Chris B. With More on His Problem With Wallis

I still can’t figure it out

Kingdom and Principalities: April 2005

Whether he likes it or not (or whether he’s trying to or not), he’s creating the atmosphere in the political arena for the reinvention of the Democratic party and the rise of a religious left.

Now, regardless of the widely agreed upon fact that neither a “religious left” or a “religious right” are gauranteed solutions, or even good solutions, I would choose a “left” over a “right” anyday. There simply IS no talk of “imposition” of faith upon the country in a religious left. To speak of a “religious ANYTHING” does not automatically imply that this group would seek “theocracy” as it has been described.

Whether he likes it or not, lots of the people who identify themselves as Sojourners were Democrats to begin with, and aren’t going to stop being Democrats.

So? What’s that got to with anything?

Whether he likes it or not, many evangelicals will swing to the other side of the aisle, instead of trying to dismantle the aisle as he says he is trying to do. Whether he likes it or not, his efforts will help reinvent the Democratic party in much the same way the Republican party was reinvented in the early ’80s.

There he goes again. Why “in much the same way”? No. Religious conservatives who fantasize about theocracy have something in mind that I would consider somewhat equated with the Taliban. And The Crusades. Liberals , or the “Left” , at least STUDY and promote dialogue about the Jesus who challened the status quo. Conservatives (the kind leaning toward or firmly into fundamentalism) fit Jesus into a status quo box that they wrap up in religious garb.
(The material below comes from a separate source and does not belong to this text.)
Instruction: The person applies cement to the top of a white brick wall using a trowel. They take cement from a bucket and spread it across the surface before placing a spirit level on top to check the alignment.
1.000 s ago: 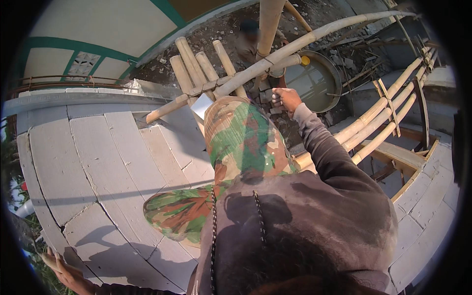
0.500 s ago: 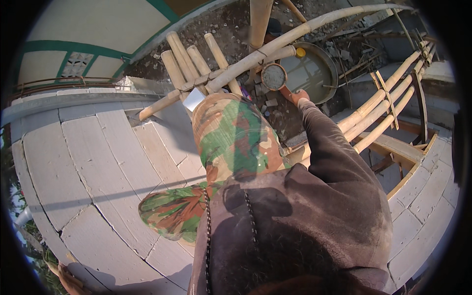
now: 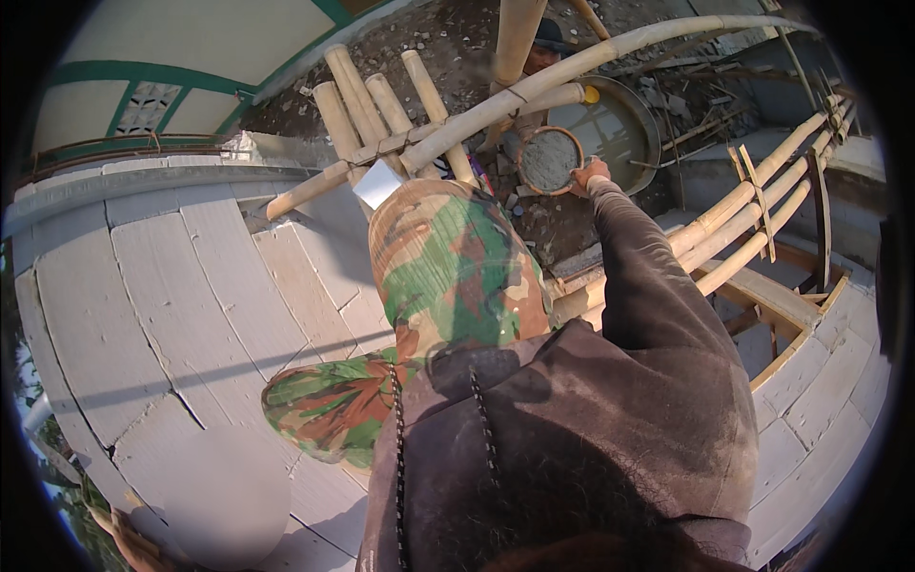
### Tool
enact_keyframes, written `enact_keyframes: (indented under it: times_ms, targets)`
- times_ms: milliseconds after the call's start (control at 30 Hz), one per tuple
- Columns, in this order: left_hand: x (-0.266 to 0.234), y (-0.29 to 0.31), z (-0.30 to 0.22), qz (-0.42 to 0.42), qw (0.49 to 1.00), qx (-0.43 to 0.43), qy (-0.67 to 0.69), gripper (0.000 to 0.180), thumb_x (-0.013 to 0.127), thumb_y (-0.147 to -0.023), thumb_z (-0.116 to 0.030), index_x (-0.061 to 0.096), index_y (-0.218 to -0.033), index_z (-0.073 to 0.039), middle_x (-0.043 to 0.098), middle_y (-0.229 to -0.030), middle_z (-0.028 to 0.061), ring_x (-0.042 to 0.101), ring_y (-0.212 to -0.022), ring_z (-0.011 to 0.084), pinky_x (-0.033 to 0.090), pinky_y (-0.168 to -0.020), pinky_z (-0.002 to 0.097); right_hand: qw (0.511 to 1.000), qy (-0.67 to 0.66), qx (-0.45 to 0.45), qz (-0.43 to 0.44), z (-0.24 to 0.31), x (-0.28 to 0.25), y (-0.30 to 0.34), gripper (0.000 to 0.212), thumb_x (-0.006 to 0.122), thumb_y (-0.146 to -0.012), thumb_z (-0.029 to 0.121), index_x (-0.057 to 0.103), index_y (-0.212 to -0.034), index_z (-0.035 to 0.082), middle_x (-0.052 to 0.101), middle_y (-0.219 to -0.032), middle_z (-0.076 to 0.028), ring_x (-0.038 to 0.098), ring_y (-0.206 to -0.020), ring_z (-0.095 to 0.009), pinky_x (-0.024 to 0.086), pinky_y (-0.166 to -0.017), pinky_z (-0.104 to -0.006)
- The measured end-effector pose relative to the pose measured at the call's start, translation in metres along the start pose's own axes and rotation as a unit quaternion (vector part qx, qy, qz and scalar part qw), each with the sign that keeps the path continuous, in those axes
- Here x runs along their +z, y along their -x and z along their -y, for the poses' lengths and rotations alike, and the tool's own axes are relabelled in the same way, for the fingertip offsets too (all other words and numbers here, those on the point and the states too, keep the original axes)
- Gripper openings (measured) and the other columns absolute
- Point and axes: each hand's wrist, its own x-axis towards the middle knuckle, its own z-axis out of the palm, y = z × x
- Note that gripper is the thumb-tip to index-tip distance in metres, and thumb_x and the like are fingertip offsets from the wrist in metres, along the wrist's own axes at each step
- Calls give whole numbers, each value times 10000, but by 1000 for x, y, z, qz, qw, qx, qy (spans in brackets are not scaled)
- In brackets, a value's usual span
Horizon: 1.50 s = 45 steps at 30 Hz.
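My right hand point(image 3: 591, 176) grips the rim of a round orange-brown bucket point(image 3: 550, 161) at its right side, fingers closed, arm stretched far forward. Grey, wet-looking mortar point(image 3: 551, 158) fills the bucket. Beyond the scaffold, a person in a dark hat point(image 3: 549, 36) is on the ground below. That person is partly hidden by the bamboo, and I cannot tell whether their hand touches the bucket. Behind the bucket stands a wide round tub point(image 3: 652, 122) of murky liquid, with a yellow thing point(image 3: 591, 94) at its edge. My left hand is out of the picture.
A curved bamboo pole point(image 3: 658, 36) crosses ahead, tied to shorter bamboo pieces point(image 3: 381, 103) and an upright post. More bamboo rails point(image 3: 739, 212) run along the right, near a wood-framed opening point(image 3: 762, 315). Pale blocks point(image 3: 172, 276) lie left of my camouflage-clad knee point(image 3: 448, 257).
The bucket has come up and closer, so more of its mortar shows. My right hand has risen slightly with it. More of the person below is visible.
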Motion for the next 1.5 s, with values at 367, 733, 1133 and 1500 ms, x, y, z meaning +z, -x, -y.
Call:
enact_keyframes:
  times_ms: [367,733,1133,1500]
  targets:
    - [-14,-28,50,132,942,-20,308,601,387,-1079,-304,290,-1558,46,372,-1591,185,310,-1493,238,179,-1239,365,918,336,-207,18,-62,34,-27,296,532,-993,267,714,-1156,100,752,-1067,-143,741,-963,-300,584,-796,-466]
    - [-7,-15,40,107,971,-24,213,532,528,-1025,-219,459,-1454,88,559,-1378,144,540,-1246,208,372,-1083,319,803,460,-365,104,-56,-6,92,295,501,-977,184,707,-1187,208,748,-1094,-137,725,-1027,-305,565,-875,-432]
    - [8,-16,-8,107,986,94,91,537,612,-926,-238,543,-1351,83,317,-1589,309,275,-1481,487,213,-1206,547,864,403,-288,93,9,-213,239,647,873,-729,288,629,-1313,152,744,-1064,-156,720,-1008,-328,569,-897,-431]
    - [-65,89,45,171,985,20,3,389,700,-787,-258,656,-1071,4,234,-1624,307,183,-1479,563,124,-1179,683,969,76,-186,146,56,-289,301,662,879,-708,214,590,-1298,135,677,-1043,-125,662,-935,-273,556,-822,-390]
Now if obedience is not the result of any in this “religious left”, then they are no more Christian than the disobedient ones from the oppostie end of the pole. Wallis has ALWAYS affirmed and stressed the role of the Church, and the preaching of a Kingdom that Jesus spoke of as “among us”, and not some vaccuous notion of some “remade Democratic party”. These critics have no historical knowledge of what Sojourners has done over the past 30 plus years, and they make the mistake of lumping Wallis and Sojourners into categories which is one of the very things Wallis is trying to debunk. But they haven’t read as much as half of God’s Politics, much less very many if any of the articles and writings out of that community and from Wallis himself.

I’ve been to seminary twice. I’ve read plenty of books, left, right , and moderate (and maybe some “Biblical” ones that fit neatly into NONE of those categories). And I can find no sign whatsoever of some misguided effort to create a “New Democrat”. That’s not Jim Wallis. That’s Howard Dean (and by the way, that’s a job I am pulling for him and the Dems, even though I’d much rather see the rise of altenatives with a legitmate shot of overcoming this stale, marketed, two-party system we have now).